Copy the listing below letter for letter, passing over each picture.

-------- Source material

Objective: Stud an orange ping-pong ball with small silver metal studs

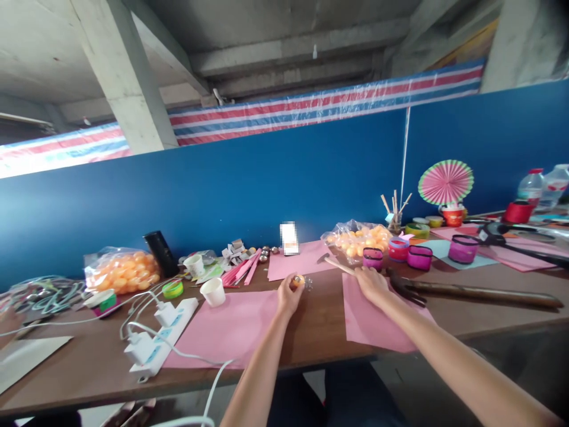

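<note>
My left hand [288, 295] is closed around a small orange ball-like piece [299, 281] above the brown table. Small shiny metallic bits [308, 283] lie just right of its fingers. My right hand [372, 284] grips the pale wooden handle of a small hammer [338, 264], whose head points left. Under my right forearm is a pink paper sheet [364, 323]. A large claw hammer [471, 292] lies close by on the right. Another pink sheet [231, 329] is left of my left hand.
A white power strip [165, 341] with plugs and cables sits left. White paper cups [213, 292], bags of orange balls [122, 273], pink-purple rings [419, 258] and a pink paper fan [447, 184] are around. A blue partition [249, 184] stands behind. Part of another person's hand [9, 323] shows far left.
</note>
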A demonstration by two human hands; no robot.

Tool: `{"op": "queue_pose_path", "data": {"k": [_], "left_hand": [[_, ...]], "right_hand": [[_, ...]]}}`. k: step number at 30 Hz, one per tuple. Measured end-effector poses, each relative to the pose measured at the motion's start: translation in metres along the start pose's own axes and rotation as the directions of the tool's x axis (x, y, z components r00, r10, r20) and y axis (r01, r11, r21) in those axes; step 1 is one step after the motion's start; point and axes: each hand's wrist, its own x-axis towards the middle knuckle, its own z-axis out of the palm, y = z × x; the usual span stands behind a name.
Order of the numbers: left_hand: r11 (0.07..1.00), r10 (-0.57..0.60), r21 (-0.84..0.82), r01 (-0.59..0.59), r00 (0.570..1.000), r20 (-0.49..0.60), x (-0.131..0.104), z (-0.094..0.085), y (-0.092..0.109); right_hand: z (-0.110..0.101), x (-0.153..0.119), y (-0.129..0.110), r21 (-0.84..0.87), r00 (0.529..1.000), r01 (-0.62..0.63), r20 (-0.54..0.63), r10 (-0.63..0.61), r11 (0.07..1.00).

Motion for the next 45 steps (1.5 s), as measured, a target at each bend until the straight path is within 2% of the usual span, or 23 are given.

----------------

_Solved problem_.
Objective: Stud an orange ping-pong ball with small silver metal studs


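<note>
My left hand [288, 295] is closed around a small orange ball-like piece [299, 281] above the brown table. Small shiny metallic bits [308, 283] lie just right of its fingers. My right hand [372, 284] grips the pale wooden handle of a small hammer [338, 264], whose head points left. Under my right forearm is a pink paper sheet [364, 323]. A large claw hammer [471, 292] lies close by on the right. Another pink sheet [231, 329] is left of my left hand.
A white power strip [165, 341] with plugs and cables sits left. White paper cups [213, 292], bags of orange balls [122, 273], pink-purple rings [419, 258] and a pink paper fan [447, 184] are around. A blue partition [249, 184] stands behind. Part of another person's hand [9, 323] shows far left.
</note>
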A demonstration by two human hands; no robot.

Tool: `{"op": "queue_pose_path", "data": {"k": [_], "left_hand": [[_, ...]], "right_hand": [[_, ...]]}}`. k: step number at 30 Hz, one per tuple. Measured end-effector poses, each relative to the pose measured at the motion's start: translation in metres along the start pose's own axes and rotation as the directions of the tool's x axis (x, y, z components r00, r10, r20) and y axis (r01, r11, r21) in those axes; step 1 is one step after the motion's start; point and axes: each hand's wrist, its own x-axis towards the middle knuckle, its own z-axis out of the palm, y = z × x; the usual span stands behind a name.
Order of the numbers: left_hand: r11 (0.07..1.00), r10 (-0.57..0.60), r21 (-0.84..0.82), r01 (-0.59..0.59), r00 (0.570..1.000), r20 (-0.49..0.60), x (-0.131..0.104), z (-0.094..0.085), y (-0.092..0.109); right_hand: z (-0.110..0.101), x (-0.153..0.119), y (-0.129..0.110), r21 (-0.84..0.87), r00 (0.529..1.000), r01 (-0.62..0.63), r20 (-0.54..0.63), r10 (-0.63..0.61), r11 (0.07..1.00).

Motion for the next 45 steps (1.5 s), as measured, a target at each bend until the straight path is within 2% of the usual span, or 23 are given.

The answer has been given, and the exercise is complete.